Malaysia: Pushing on

Text size +-
Recommend

Despite an uncertain international climate, Malaysia is set to put in another strong economic performance this year. While growth is not expected to hit the heights achieved in recent years, a rate of 4-5% will serve to keep Malaysia on the right track.

In May, the UN Economic and Social Commission for Asia and the Pacific (ESCAP) announced its forecast for 4.5% growth in 2012, down somewhat from 5.1% last year and 7.2% in 2010. This is broadly in line with most expectations: in March, the Bank Negara Malaysia (BNM), the country’s central bank, forecast growth of 4-5%, while the IMF puts the figure at 4%.

While speaking at the launch of ESCAP’s economic report, Mohamed Ariff Abdul Kareem, a professor at the Kuala Lumpur-based Global University of Islamic Finance (ICIEF), said Malaysia’s economy will be driven both by private consumption at home and commodity exports.

According to Oliver Paddison, the economic affairs officer at ESCAP, countries in the Asia-Pacific area need to increase regional cooperation and realign their economies to increase domestic consumption.
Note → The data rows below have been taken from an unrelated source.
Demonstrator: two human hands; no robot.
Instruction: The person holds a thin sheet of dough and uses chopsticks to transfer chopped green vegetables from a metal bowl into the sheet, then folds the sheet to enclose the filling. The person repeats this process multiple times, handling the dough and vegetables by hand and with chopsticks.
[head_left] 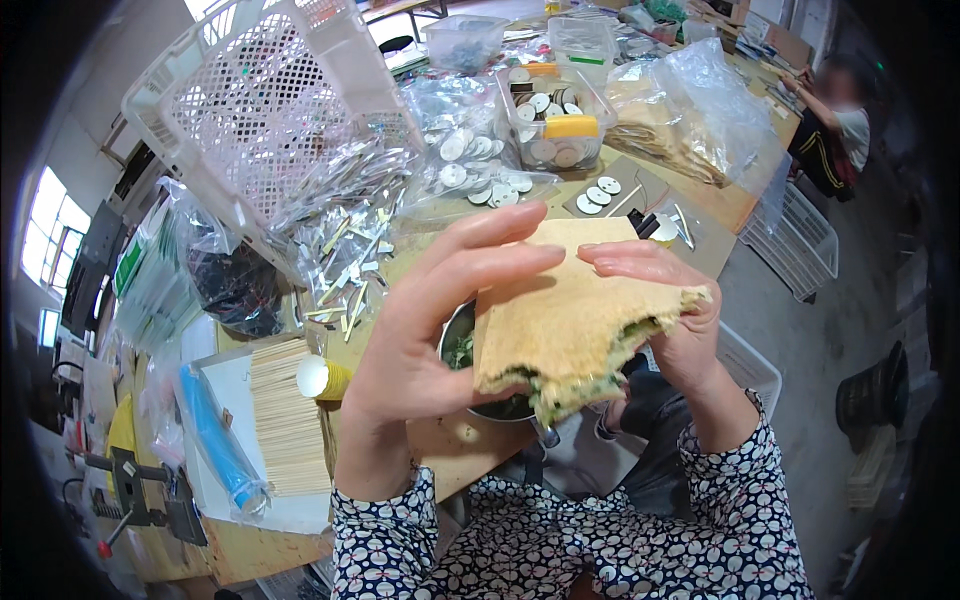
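Observation:
Between my two hands is a flat, golden-brown stuffed flatbread (570, 320), held up close in the middle of the view. Its near edge is ragged and bitten, and a pale and green filling shows there. My left hand (430, 310) grips the bread's left side, thumb below and fingers over the top. On the right side my right hand (665, 300) is closed round it, fingers lying across the upper face. Partly hidden behind the bread, a metal bowl (457, 340) with green leafy food stands at the table's edge.
Left lie a bundle of thin wooden sticks (285, 420), a yellow cup (325, 379) and a blue roll (215, 435). A white plastic crate (260, 120) leans behind. Farther back is a clear tub of discs (555, 125). A person (845, 130) sits far right.

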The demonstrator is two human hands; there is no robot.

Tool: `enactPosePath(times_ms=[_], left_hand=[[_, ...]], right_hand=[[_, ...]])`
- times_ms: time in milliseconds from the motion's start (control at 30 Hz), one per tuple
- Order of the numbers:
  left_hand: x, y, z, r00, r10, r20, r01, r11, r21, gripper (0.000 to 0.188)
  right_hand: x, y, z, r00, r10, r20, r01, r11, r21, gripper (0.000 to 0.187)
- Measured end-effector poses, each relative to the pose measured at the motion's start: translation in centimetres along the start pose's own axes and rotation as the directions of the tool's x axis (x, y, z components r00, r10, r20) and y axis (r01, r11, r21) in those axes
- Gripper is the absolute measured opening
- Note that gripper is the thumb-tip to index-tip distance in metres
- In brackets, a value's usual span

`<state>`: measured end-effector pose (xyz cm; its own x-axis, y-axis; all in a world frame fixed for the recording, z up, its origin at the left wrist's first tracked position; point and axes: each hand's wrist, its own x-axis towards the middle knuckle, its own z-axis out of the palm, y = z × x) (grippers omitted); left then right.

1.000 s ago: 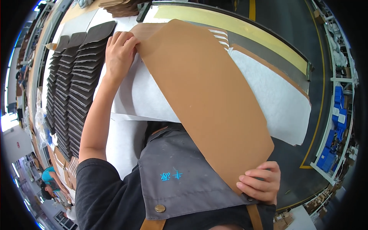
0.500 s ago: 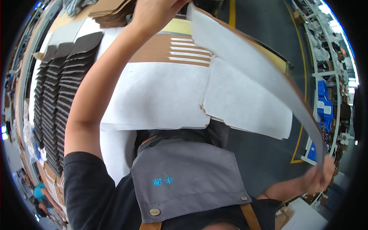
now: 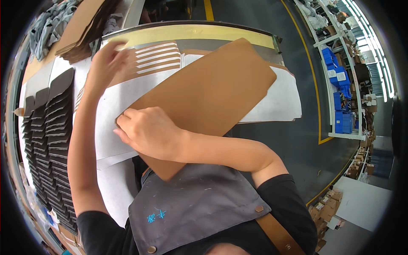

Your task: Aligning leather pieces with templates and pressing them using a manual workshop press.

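Observation:
A stiff brown sheet [image 3: 216, 89] lies slanted across the pale sheets in front of me, its lower corner over my apron. My right hand [image 3: 151, 131] reaches across to the left and closes on the sheet's left edge, thumb out along the rim. Up at the left, my left hand [image 3: 109, 63] hovers over brown sheets with white strips [image 3: 157, 55]; it is blurred, but its fingers look apart and nothing shows in them. White sheets [image 3: 276, 95] with brown edges show from under the brown sheet on the right.
Rows of overlapping dark grey pieces [image 3: 57, 123] run down the left of the table. Stacked brown sheets [image 3: 85, 29] and grey cloth [image 3: 53, 29] sit at the far left. A yellow strip [image 3: 195, 34] lines the table's back edge. Shelving with blue bins [image 3: 340, 85] stands at right.
The raised sheet has swung from upright at the right to lying flat, brown side up. My right hand came across to the left with its edge; my left hand left the sheet's far end.

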<state>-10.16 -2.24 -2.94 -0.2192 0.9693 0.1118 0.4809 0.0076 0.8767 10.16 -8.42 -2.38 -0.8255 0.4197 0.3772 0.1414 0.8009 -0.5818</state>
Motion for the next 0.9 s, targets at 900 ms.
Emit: enactPosePath(times_ms=[900], left_hand=[[-19.0, 3.5, 1.2, 0.742, -0.666, -0.075, 0.651, 0.742, -0.159, 0.017]], right_hand=[[-10.0, 19.6, -18.4, 0.832, 0.521, -0.191, -0.555, 0.772, -0.309, 0.051]])
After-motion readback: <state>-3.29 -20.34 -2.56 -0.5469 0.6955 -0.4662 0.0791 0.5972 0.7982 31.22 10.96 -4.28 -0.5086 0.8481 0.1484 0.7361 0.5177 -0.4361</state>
This will help offset the effects of a potential drop in exports to the developed world, which has been suffering the effects of debt and growth crisis.

Malaysia is already successfully moving in this direction, building trade with fast-growing emerging markets and supporting domestic demand. As Kareem noted, China is now Malaysia’s largest trading partner, behind Singapore. Overall, exports grew 7.1% year-on-year in the first two months of 2012, according to official figures.
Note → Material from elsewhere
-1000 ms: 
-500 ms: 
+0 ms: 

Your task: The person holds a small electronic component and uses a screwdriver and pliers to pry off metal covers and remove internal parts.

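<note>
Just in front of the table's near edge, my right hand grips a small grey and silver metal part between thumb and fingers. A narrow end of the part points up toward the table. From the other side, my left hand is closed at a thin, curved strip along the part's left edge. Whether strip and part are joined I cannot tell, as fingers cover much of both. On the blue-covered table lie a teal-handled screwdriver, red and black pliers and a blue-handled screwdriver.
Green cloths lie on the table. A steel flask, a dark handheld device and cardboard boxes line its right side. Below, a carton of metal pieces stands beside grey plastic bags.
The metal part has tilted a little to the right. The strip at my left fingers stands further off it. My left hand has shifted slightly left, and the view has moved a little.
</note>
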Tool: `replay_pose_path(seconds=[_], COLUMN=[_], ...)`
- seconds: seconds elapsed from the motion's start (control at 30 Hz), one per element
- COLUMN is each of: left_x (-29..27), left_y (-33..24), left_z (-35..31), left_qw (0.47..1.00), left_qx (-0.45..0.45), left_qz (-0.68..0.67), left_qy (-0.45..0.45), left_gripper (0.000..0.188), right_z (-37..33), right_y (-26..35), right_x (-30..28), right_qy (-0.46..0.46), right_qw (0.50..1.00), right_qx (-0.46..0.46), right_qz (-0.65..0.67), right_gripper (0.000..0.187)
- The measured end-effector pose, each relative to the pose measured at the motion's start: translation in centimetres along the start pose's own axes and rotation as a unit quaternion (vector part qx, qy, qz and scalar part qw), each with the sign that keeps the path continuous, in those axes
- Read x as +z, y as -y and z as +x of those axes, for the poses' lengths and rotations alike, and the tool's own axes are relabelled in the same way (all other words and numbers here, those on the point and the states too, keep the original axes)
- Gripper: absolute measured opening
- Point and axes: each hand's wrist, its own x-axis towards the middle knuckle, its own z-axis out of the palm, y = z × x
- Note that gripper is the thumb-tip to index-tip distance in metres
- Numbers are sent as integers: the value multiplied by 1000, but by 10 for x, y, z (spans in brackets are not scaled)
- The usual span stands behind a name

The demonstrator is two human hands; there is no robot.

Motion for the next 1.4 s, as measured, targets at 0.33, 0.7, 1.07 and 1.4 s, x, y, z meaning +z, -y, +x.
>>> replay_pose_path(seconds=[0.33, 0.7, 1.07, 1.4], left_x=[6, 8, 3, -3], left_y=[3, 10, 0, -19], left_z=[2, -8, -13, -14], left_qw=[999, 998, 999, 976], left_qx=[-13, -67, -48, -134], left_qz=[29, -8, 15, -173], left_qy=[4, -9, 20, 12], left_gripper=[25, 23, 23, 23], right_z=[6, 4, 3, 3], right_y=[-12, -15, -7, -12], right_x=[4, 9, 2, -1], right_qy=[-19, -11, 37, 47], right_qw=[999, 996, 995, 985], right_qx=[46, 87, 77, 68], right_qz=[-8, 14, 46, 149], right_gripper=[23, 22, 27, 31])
The IMF reported in February that Malaysia’s “growth remains supported by robust consumption and investment”, praising “the ambitious reform agenda to boost potential growth, based on comprehensive diagnoses of the bottlenecks that hinder investment and productivity”.

Malaysia is implementing a number of strategic plans to boost productivity and growth in order to achieve its goal of becoming a “developed country” by 2020. These include the New Economic Model (NEM) and Economic Transformation Programme (ETP), which lay out reforms to increase the private sector’s role in driving growth and expanding value-added sectors in which Malaysia has competitive advantages. Extensive infrastructure investments and urban and rural development plans will also support the economy’s long-term trajectory.

Importantly, investors remain confident about the outlook for Malaysia. A May survey by international investment management firm Franklin Templeton found that 44% of Malaysian investors felt the domestic economy was improving, while only 24% felt it had worsened.

Foreigners are similarly upbeat; official figures show that foreign investment grew 12.3% in 2011, to RM33bn ($10.59bn). Government officials have said this has been spurred by the implementation of the NEM and ETP, as well as closer ties with other countries in the region.

Zeti Akhtar Aziz, the governor of the BNM, has said that domestic demand and investment by the private sector remain “highly robust”, despite global difficulties and some local inflationary pressures. Inflation is expected to be between 2% and 3% this year, underlining Malaysia’s reputation for macroeconomic stability, developed since the 1997-98 Asian financial crisis.

While the outlook for this year and beyond is indeed positive, officials and analysts are aware of the challenges Malaysia must tackle to continue its growth path.

In the IMF’s view, foremost among these is the need to maintain fiscal consolidation. The budget deficit is expected to be around 5.1%, down from 5.5% in 2011, but unsustainable in the long term, particularly given the country’s relatively high public debt.

The ICIEF’s Kareem identified over-reliance on oil and gas income (which contribute around 40% of the government’s revenue) and an unwieldy subsidy regime (which costs about 4% of GDP) as issues the government should address to strengthen its fiscal position in the future. Subsidy cuts proposed in 2011 are currently on hold due to concerns regarding the effect on inflation.

As the IMF stated, Malaysia has done well to bring down the deficit in recent years. To continue its growth path, Malaysia aims to push on with its ambitious reform and investment programmes, which should strengthen the business environment, broaden and deepen its export markets, and accelerate diversification.

Covid-19 Economic Impact Assessments

Stay updated on how some of the world’s most promising markets are being affected by the Covid-19 pandemic, and what actions governments and private businesses are taking to mitigate challenges and ensure their long-term growth story continues.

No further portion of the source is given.